Eventually, my tastes drifted and I became the space opera fanboy that I am today. But I still love those screwdriver stories, to say nothing of all the other varieties of science fiction. And so I’ve been wondering: what it is that makes a science fiction story good? What makes a bad science fiction story bad? I gave it a lot of thought at a time when I should’ve been thinking about how Roman patronage impacted social interactions in the Gospels, and this is what I’ve decided: It’s a matter of the writer’s perspective.

A good science fiction story will look upward, towards the stars and away from the self.

A bad science fiction story will fixate downward, towards the ground and focus on the self.

I think it comes back to the sense of wonder; or maybe, I guess, as a nod to our pulpy friends, a sense of awe. It doesn’t have to be a story with a Big Dumb Object like Rama or a Big Concept like psychohistory; it does have to be a story that’s not afraid to look at the universe with wide eyes and see it as something wonderful, to see joy in everything from BDOs to a swashbuckling sword fight. It’s a perspective on things that says there’s stuff out there to be impressed by. Sometimes it’s being impressed by the vastness of space; sometimes by the skill of a competent man; sometimes its the size of the fleets that two space navies are throwing at each other. It’s a perspective that recognizes, tacitly or otherwise, the transcendent properties of truth, goodness, and beauty.

By contrast, a bad scifi story cares about none of these things. It fixates on “the human condition” with no desire to transcend. What we know is all we will ever know. Our limits will always exist. What is most important is not transcendent truth, goodness, or beauty, but exploring the motivations and failures. Bad Sci-Fi is what I was complaining about in Lightless and Aurora: incompetence porn. It complains about the unrealism of people who are good at things, or who overcome. It is concerned with navel gazing.

“But Josh,” you say. “I’ve read your stuff.” (Thank you!) “You’re highly contemplative!”

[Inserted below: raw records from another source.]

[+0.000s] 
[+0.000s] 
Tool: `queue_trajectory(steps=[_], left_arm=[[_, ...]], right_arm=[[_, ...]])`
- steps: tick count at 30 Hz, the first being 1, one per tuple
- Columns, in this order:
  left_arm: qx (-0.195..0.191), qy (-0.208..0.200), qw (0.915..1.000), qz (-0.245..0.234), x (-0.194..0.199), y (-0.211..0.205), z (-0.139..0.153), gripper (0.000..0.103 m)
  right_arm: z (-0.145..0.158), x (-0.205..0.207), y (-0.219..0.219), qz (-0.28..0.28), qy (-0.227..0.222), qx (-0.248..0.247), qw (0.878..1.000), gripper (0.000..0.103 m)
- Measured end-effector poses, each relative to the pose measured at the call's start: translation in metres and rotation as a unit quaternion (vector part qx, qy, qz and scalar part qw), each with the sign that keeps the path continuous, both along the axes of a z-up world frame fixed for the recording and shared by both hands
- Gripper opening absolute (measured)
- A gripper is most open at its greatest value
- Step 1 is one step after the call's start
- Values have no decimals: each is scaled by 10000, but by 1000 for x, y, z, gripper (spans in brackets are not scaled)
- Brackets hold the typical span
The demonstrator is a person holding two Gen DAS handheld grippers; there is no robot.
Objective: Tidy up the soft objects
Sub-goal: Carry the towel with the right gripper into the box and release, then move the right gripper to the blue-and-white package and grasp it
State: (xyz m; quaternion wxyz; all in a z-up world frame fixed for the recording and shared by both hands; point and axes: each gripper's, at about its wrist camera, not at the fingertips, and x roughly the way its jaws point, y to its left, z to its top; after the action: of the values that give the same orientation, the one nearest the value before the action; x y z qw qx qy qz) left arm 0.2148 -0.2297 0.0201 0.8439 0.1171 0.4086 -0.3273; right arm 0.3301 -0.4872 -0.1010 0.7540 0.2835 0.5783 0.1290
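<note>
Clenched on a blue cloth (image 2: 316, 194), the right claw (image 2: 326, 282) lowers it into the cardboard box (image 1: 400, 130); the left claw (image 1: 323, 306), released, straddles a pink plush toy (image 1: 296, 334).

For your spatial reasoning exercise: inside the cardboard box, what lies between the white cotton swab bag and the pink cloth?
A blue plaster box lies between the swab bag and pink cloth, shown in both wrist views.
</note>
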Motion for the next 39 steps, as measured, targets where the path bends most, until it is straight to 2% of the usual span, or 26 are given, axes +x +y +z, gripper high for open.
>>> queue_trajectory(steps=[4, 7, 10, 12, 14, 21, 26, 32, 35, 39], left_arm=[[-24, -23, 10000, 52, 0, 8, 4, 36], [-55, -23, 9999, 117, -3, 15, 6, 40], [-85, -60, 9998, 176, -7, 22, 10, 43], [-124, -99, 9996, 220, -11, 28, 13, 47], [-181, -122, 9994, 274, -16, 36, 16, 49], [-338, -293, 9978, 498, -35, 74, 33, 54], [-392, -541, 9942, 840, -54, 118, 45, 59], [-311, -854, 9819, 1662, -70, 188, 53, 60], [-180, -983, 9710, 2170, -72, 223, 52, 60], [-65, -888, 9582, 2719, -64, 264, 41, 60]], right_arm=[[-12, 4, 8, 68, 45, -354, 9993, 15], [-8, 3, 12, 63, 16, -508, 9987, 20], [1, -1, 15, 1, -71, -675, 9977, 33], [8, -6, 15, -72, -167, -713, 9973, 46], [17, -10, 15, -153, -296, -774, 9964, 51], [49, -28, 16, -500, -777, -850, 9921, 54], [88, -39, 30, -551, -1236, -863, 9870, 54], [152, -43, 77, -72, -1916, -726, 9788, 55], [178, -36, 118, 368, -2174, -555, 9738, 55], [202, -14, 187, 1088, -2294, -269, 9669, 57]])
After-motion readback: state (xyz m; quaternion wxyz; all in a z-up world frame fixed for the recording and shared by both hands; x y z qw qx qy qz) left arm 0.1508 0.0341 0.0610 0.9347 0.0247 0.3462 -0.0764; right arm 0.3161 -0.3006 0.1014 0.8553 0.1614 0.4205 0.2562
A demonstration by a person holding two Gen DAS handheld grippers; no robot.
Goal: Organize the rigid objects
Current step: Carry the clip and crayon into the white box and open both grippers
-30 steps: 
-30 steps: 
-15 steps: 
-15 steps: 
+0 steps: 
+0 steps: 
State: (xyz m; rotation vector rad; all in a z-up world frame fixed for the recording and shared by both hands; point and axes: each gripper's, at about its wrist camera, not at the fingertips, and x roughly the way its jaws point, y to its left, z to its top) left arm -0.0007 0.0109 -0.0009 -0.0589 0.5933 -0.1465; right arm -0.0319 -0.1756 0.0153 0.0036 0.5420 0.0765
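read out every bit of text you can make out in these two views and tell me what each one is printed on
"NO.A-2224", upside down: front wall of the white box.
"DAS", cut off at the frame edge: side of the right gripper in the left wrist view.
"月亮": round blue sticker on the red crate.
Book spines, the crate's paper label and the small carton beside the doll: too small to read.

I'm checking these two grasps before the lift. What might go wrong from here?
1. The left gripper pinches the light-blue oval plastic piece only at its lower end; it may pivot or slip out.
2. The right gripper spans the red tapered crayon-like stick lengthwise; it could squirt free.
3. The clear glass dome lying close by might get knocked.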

And so I am. My “big break” came in “Domo,” a story about a robot dealing with his incipient obsolescence. But “Domo” looks beyond that mortality and up towards a transcendent good: The God of Christianity. (I am a seminary student.) “God-Eaters” looks towards becoming more than the sum of our urges and instincts, “Felix Culpa” looks towards free will and impacting history…. and so on. You can deal with those internal, character driven issues without becoming mired in the swamp of the human experience: consider, for instance, Gattaca, a movie very much about the human experience. But where a bad scifi story would dwell eternally on Jerome’s failures due to a lack of genetic enhancement, Gattaca shows us a man who is driven to overcome those failures… so he can fulfill his dreams and go to space.

This is why I can’t get behind the idea of Red Scifi vs Blue Scifi and all that. There’s more to it than simple disdain for one thing or another, or one subgenre or another. What’s at risk is something else altogether: the scope of our vision, as both readers and creators.